Titanic Survival Prediction: Battle of Algorithms (KNN vs Decision Tree)
Welcome back to the lab. 🧪
Today, I am putting two classic Machine Learning algorithms into the ring to fight it out: K-Nearest Neighbors (KNN) vs. Decision Tree.
My goal with this experiment wasn’t just to get a high accuracy score on the famous Titanic Kaggle dataset. It was to get my hands dirty with Scikit-Learn, understand data preprocessing basics with Pandas, and see firsthand how different models require different treatment (especially scaling).
Here is my log of the experiment.
1. Setting Up the Workbench
First, I needed to import the necessary tools. I used pandas for handling the data and various modules from sklearn for the models and metrics.

2. Preparing the Data
Data never comes clean. For this experiment, I focused on the ‘train’ dataset. I dropped the PassengerId (irrelevant to survival) and separated the target variable (Survived) from the features.
Then, I used train_test_split. This is crucial because we need to hide some data from the model to test it fairly later. I set aside 30% of the data for testing.

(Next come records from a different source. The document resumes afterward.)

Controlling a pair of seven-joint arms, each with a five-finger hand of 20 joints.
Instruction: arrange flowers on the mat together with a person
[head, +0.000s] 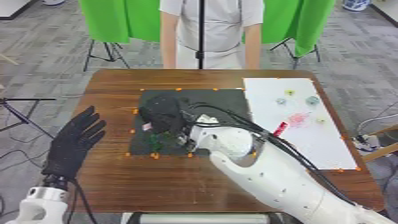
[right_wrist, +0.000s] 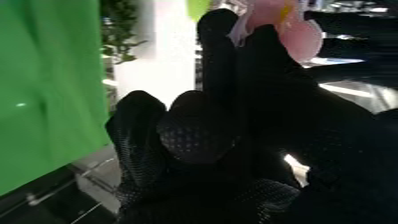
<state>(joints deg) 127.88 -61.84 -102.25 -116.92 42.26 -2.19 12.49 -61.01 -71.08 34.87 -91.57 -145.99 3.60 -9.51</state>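
Brown wooden table (head: 178, 195) carries a dark mat (head: 222, 95) centrally, a white sheet (head: 266, 95) toward three o'clock. Left hand (head: 71, 145), nine o'clock: fingers extended. Right hand (head: 164, 112), above the mat's nine-o'clock side: pinching a pink flower (right_wrist: 304, 41) at the fingertips.

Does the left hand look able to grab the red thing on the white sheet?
Probably not: the left hand is by the table's left edge, with the right arm between it and the red thing.
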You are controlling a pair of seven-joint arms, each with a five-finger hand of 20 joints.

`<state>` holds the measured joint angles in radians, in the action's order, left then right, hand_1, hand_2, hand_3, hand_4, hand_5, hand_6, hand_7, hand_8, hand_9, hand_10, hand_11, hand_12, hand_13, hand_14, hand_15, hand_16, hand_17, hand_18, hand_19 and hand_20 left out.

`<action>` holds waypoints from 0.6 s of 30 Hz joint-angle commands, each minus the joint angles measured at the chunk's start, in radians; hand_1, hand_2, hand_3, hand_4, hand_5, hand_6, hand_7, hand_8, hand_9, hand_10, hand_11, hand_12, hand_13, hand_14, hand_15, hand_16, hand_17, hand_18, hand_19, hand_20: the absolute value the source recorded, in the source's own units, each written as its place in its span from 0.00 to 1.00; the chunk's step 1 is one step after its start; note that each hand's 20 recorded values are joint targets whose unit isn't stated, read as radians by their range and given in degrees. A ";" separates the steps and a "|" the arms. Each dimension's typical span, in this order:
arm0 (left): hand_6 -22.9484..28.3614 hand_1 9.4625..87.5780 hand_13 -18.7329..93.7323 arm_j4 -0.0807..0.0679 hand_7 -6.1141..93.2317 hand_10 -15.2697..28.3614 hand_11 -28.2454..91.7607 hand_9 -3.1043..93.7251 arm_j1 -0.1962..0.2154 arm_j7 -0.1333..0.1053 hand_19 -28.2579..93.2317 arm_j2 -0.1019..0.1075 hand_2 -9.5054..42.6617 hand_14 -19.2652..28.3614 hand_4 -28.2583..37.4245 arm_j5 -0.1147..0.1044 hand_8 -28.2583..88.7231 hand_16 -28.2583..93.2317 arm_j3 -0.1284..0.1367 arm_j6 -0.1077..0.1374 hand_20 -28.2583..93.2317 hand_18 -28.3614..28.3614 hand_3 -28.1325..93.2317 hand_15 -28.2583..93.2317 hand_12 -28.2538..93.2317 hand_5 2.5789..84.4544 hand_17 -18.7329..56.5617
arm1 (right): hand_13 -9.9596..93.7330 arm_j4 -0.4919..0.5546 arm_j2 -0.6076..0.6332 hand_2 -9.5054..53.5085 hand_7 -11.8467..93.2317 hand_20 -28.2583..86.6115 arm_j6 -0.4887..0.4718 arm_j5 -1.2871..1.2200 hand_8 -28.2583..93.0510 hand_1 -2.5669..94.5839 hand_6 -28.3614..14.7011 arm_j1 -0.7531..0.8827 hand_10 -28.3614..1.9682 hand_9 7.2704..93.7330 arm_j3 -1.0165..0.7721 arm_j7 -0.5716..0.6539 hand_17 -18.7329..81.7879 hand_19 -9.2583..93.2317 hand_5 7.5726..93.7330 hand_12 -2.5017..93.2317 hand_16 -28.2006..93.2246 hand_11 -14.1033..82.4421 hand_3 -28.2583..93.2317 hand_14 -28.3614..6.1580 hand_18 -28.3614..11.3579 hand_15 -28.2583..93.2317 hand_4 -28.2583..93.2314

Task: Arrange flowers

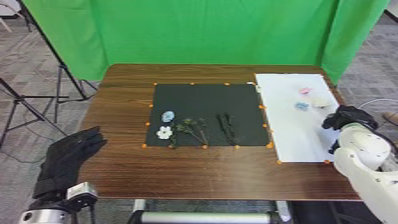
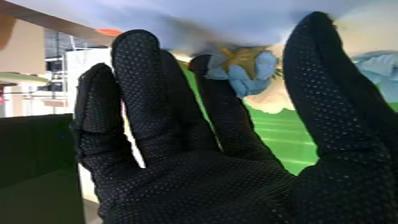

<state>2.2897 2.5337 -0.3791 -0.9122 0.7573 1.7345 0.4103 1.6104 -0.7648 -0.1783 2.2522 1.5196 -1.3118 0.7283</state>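
1. Between the thumb and fingers of the right hand (image 1: 349, 117) sits a blue flower (image 2: 241, 75), a cream flower (image 2: 271, 101) just beyond; the hand is wide open, fingers nearly straight, gripping nothing.
2. Left of that hand, across the black mat (image 1: 209, 97), lie a white flower (image 1: 164, 133) and green sprigs (image 1: 188, 127); farther left, the left hand (image 1: 71, 150) rests loosely open.
3. Picking another blossom seems the step in hand.
4. Next, thumb and fingers should close gently, lift the blue one and carry it leftward.

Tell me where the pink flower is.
In the head view, the pink flower lies on the white sheet at right, just beyond a blue flower.
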 commanded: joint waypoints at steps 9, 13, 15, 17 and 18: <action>0.74 0.24 0.41 -0.002 0.22 0.85 0.54 0.45 0.007 0.009 0.70 -0.011 0.29 0.99 0.23 0.004 0.17 0.14 0.000 -0.011 0.35 0.88 0.92 0.71 0.31 0.57 0.13 | 0.73 -0.043 -0.009 0.02 0.38 0.47 0.124 0.090 0.18 0.50 0.72 -0.001 0.65 0.78 0.068 -0.007 0.49 0.94 0.70 0.24 0.40 0.36 0.83 0.59 0.09 0.78 0.00; 0.74 0.24 0.41 -0.001 0.22 0.85 0.54 0.45 0.008 0.006 0.70 -0.010 0.29 0.99 0.23 0.002 0.17 0.14 -0.001 -0.008 0.35 0.88 0.92 0.71 0.31 0.57 0.13 | 0.77 -0.055 -0.005 0.02 0.39 0.47 0.170 0.108 0.20 0.56 0.75 -0.007 0.72 0.89 0.083 -0.006 0.51 0.96 0.79 0.33 0.42 0.31 0.80 0.65 0.13 0.78 0.00; 0.74 0.24 0.41 -0.001 0.21 0.85 0.54 0.45 0.010 0.006 0.70 -0.009 0.29 0.99 0.24 0.004 0.16 0.14 0.000 -0.009 0.35 0.88 0.92 0.71 0.31 0.57 0.13 | 0.77 -0.052 0.000 0.02 0.39 0.47 0.186 0.125 0.20 0.56 0.76 0.000 0.73 0.90 0.085 -0.008 0.52 0.96 0.81 0.34 0.42 0.31 0.80 0.66 0.14 0.78 0.00; 0.74 0.24 0.41 -0.001 0.21 0.85 0.54 0.45 0.010 0.012 0.70 -0.014 0.29 0.99 0.24 0.004 0.17 0.14 0.000 -0.012 0.35 0.88 0.92 0.71 0.31 0.57 0.13 | 0.78 -0.051 0.004 0.02 0.39 0.48 0.208 0.133 0.21 0.57 0.75 0.006 0.73 0.91 0.086 -0.006 0.52 0.97 0.82 0.34 0.42 0.31 0.81 0.67 0.15 0.79 0.00; 0.74 0.24 0.41 -0.001 0.21 0.85 0.54 0.45 0.012 0.008 0.70 -0.012 0.29 0.99 0.24 0.002 0.17 0.14 0.000 -0.009 0.35 0.88 0.92 0.71 0.31 0.57 0.13 | 0.78 -0.052 0.007 0.02 0.39 0.47 0.219 0.139 0.21 0.57 0.75 0.003 0.73 0.92 0.092 -0.004 0.52 0.97 0.82 0.34 0.42 0.31 0.81 0.68 0.16 0.79 0.00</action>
<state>2.2890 2.5337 -0.3772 -0.9157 0.7579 1.7350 0.4090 1.5727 -0.7649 -0.0054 2.3546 1.4987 -1.2446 0.7227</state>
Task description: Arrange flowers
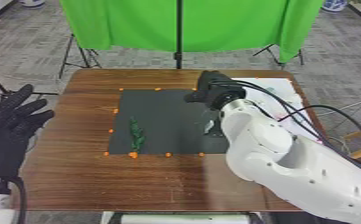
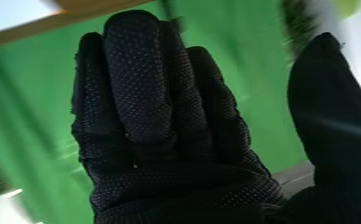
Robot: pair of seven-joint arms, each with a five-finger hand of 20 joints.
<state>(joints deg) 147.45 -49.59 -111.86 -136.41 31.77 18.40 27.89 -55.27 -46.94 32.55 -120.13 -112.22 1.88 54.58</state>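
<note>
The right arm extends from the lower right across the tabletop (image 1: 74, 175). Its right hand (image 1: 214, 89) is positioned at the far right corner of the dark mat (image 1: 168, 107); fingers straight and side by side, thumb apart. The left hand (image 1: 6, 132) is located left of the table, fingers open and spread. The green sprig (image 1: 136, 136) lies lengthwise on the mat's left part. The arm partly covers a white sheet (image 1: 274, 85) at the right.

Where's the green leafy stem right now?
In the head view, the green leafy stem lies on the left part of the dark mat, its lower end close to the orange blob at the mat's near edge.
</note>
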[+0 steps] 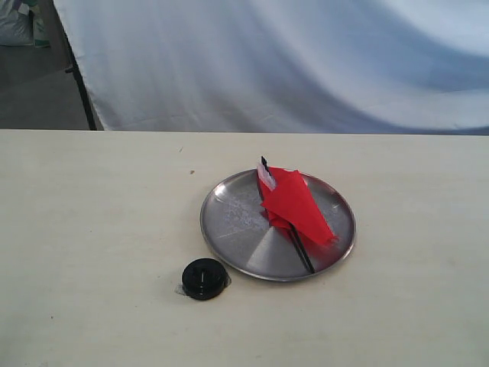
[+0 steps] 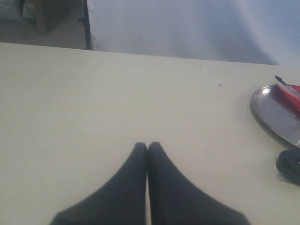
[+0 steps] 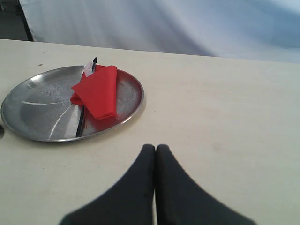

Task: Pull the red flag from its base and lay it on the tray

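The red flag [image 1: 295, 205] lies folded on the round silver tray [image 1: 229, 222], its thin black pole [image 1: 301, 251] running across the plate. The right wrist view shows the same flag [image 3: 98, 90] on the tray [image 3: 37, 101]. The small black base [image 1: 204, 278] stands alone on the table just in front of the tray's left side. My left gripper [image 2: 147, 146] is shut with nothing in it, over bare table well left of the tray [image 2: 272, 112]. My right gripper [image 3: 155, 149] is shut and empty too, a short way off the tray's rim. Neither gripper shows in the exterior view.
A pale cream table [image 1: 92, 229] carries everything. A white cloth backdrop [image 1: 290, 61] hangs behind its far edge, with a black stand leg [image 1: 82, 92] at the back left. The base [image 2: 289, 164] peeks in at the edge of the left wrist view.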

3. The Critical Lesson: To Scale or Not to Scale?
This was the most important realization of the project.
KNN (K-Nearest Neighbors) works by calculating the mathematical distance between points. If one feature is “Age” (0-80) and another is “Fare” (0-500), the “Fare” will dominate the distance calculation just because the numbers are bigger.
To fix this, I used StandardScaler to normalize the data for KNN.
However, Decision Trees don’t care about distance; they just ask “Is X greater than 5?”. So, scaling isn’t strictly necessary for them, but it is vital for KNN.

4. Training the Decision Tree
Next, I trained the Decision Tree. I limited the max_depth to 3. Why? Because if a tree gets too deep, it memorizes the data (overfitting) instead of learning the patterns. I wanted a simple, generalizeable model.

5. The Results: Who Won?
After training both models, I made them predict the survival of the passengers in the test set (the 30% we hid earlier).
I calculated the accuracy score for both.

Finally, I wrote a simple logic to compare them and announce the winner automatically.

Conclusion
In this specific run, the Decision Tree (80.97%) slightly outperformed KNN (80.60%).
Even though the difference is small (< 1%), the process taught me a lot:
- Preprocessing varies: KNN needs scaling, Trees generally don’t.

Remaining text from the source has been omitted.